Beginning with the line that holds "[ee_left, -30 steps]", output every remaining line of the material below exactly, and include none of the pictures.

[[ Source material open ]]

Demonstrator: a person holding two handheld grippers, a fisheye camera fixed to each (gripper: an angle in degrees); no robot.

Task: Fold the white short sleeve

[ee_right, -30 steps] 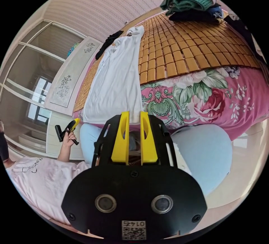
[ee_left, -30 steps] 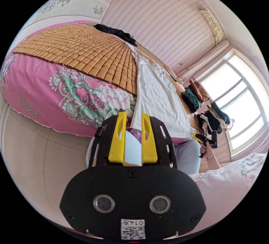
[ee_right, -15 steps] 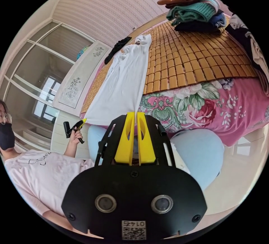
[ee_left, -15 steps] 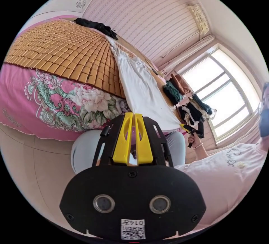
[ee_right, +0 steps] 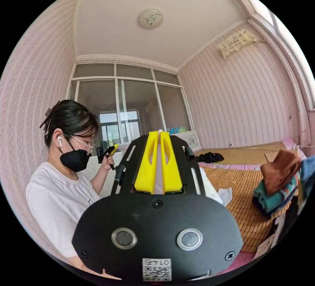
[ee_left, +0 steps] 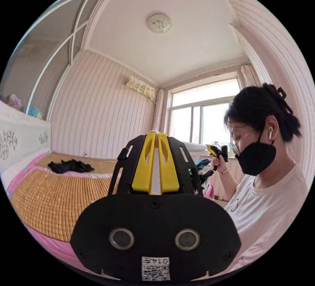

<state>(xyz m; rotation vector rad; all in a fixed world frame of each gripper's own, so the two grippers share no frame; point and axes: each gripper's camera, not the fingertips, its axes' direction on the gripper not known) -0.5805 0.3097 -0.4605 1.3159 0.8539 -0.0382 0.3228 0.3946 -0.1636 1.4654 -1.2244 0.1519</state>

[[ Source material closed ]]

- Output of the exercise
[ee_left, -30 steps] 
[ee_right, -15 steps] 
[ee_left, -15 steps] 
[ee_right, +0 steps] 
[ee_left, +0 steps] 

<state>(xyz m; rotation vector rad; all in a fixed world frame of each gripper's own, so the two grippers share no frame; point and axes: each gripper's camera, not the fingertips, its axes' direction on the gripper not known) -0.5805 0.3097 -0.4605 1.3159 0.8539 -0.0382 0.3228 0.3946 -0.1636 1.4654 -1.2244 0.1519</state>

That covers the exercise completely.